(Londres) Nouveau coup dur pour la monarchie britannique, la mise en retrait du prince Harry et de son épouse Meghan la pousse plus que jamais à se réinventer pour aller vers un modèle plus ouvert au monde extérieur et moins lourd.

Dans l’immédiat, cette décision choc contraint la famille royale à trouver en quelques jours un statut inédit au duc de Sussex, qui à 35 ans souhaite prendre ses distances et pouvoir gagner de l’argent tout en gardant un rôle officiel – le beurre et l’argent du beurre pour des tabloïds déchaînés.

À plus long terme, sans remettre en cause l’existence d’une institution très populaire, elle augmente la pression pour la moderniser et lui imposer une cure d’austérité. Elle met en lumière son coût, étalé dans la presse, et laisse William, frère aîné de Harry, seul pour représenter leur génération en son sein, poussant à l’extrême l’évolution voulue par leur père Charles vers une famille royale moins pléthorique.

PHOTO TOLGA AKMEN, AFP

Les princes Harry et William

William, deuxième dans l’ordre de succession d’Élisabeth II, se trouve privé d’un appui important. En raison du décès de leur mère Diana dans un accident de voiture en 1997, alors qu’ils n’avaient respectivement que 15 et 12 ans, les deux frères ont grandi en étant extrêmement proches, même s’ils s’étaient récemment éloignés.

Relégué sixième dans l’ordre de succession après la naissance des enfants de son frère, Harry n’est pas appelé à régner. Mais avec sa femme, le duc de Sussex devait occuper une place plus importante au sein de la royauté dans les années à venir, dans le cadre justement d’une famille resserrée autour de la colonne vertébrale des héritiers.

Tradition et diversité

Pour l’ancien correspondant royal pour la BBC Peter Hunt, leur décision « n’est pas une bonne nouvelle pour la famille royale », déjà affaiblie par le retrait forcé en novembre du prince Andrew en raison de ses relations avec le financier Jeffrey Epstein, accusé de trafic de mineures.  

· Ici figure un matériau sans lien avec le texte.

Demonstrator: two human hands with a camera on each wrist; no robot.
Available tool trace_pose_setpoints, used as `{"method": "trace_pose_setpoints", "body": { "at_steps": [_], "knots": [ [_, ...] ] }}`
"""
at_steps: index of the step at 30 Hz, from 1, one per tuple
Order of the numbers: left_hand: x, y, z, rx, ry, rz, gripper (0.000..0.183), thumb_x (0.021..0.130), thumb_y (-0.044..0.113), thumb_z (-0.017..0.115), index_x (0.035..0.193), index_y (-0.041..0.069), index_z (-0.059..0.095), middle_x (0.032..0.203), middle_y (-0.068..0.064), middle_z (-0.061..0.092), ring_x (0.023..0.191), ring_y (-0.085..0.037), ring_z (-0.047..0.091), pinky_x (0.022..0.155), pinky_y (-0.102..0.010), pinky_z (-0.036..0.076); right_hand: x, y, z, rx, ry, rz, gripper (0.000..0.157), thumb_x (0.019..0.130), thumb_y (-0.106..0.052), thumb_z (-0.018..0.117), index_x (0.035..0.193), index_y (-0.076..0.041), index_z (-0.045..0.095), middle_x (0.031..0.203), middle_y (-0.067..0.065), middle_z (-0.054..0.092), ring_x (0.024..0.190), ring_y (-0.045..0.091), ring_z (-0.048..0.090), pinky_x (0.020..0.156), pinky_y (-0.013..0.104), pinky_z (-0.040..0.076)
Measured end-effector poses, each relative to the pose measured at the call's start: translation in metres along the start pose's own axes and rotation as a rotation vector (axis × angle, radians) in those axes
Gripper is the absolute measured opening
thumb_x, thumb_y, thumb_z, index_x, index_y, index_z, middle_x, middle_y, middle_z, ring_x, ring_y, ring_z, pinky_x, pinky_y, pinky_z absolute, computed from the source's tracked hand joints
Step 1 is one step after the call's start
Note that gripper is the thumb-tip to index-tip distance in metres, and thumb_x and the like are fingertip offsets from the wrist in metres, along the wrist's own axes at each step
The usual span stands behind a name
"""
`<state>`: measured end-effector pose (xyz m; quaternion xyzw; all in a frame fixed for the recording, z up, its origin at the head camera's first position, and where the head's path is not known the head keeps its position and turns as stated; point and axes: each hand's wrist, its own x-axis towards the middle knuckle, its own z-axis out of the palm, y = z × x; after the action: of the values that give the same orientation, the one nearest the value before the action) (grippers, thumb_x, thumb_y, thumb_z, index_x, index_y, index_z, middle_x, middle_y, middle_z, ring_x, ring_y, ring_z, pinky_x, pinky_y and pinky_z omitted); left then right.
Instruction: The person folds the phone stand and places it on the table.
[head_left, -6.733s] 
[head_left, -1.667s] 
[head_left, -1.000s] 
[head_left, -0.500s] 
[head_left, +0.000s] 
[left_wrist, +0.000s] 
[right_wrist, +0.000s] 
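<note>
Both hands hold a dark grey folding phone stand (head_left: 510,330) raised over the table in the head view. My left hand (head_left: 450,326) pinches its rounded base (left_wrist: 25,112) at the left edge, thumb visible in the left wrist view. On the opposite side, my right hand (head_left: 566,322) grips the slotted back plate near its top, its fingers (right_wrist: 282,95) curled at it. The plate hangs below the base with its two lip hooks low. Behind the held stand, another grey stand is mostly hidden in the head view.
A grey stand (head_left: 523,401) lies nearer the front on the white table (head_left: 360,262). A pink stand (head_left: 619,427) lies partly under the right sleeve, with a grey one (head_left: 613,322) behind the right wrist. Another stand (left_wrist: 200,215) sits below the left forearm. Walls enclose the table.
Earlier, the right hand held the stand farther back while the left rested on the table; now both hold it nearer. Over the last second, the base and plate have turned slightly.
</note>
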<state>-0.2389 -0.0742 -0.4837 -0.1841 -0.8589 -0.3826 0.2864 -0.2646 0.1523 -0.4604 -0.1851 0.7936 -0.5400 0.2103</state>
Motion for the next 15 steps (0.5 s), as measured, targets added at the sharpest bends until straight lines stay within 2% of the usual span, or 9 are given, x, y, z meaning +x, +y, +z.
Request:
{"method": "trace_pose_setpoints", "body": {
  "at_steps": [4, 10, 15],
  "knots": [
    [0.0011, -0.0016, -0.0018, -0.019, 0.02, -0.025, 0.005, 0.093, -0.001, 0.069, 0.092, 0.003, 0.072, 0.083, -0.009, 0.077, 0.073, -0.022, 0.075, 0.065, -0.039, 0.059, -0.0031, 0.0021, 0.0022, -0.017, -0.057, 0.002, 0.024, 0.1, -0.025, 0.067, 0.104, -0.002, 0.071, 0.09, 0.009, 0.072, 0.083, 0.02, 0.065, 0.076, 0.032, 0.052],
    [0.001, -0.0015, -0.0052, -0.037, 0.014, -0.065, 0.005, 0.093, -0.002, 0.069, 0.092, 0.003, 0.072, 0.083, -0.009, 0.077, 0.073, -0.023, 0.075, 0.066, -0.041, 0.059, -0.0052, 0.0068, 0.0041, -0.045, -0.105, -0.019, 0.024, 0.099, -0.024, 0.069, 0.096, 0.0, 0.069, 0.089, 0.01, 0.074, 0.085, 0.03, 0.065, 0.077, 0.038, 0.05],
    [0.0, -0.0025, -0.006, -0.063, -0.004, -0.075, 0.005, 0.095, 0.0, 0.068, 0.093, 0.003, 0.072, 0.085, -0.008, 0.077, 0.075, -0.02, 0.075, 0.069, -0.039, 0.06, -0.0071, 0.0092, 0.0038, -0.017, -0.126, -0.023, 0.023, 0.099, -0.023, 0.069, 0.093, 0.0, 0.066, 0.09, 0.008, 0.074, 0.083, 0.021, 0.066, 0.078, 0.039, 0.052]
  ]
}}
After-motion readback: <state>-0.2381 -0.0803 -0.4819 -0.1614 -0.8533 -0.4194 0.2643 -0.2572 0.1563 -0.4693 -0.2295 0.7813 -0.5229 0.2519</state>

« Au XXIe siècle, ils se sont montrés incapables d’accueillir au milieu de leurs traditions un nouveau membre issu de la diversité », a-t-il ajouté sur Channel 4.

PHOTO DANIEL LEAL-OLIVAS, ARCHIVES AGENCE FRANCE-PRESSE

La famille royale au balcon du palais de Buckingham en juin 2018

Actrice américaine divorcée et métisse, Meghan, 38 ans, avait été dans un premier temps vue comme pouvant apporter un souffle d’air frais au sein de la famille royale, institution très appréciée des Britanniques mais quelque peu figée et éloignée du Royaume-Uni multiculturel du XXIe siècle.

Contrairement à Diana, qui s’était fiancée au prince Charles à seulement 19 ans, Meghan était considérée comme assez mature pour réaliser dans quoi elle allait se jeter, en épousant Harry à 36 ans.  

Nouvelle génération

Mais l'actrice et blogueuse n’a pas réussi à s’adapter au carcan doré de la famille royale britannique, marquée par des siècles de tradition. Elle a été très vite visée par les attaques de la presse sur ses supposés caprices ou son train de vie, exprimant ouvertement son malaise face au peu de soutien reçu des Windsor, tandis que Harry la jugeait victime de racisme de la part des médias.

À peine le retrait du couple annoncé, elle a d’ailleurs refait ses bagages pour retourner au Canada, où le couple venait de passer les Fêtes et avait laissé, selon la presse britannique, son fils Archie, âgé de huit mois.

Jusqu’ici, l’institution s’est montrée impitoyable avec ceux qui n’en respectaient pas les règles.

Après son abdication en 1936 pour se marier à Wallis Simpson, une roturière américaine deux fois divorcée, le roi Edward VIII a en effet passé le reste de sa vie en exil, en France. De même, Lady Di avait été dépouillée de son titre d’« altesse royale » en 1996, lorsqu’elle avait divorcé de Charles.  

Mais il est peu probable que la famille royale sanctionne les Sussex d’une telle façon.  

« Meghan avait réussi à capter l’attention d’une génération qui n’était autrement pas particulièrement intéressée par les Windsor. Sans elle, l’avenir de la marque [Windsor] est résolument plus difficile », écrit Gaby Hinsliff dans le Guardian.

« Pour cette seule raison », estime l’éditorialiste du journal de gauche, la couronne a donc intérêt à trouver une solution pratique à « l’arrangement inhabituel » voulu par le couple princier.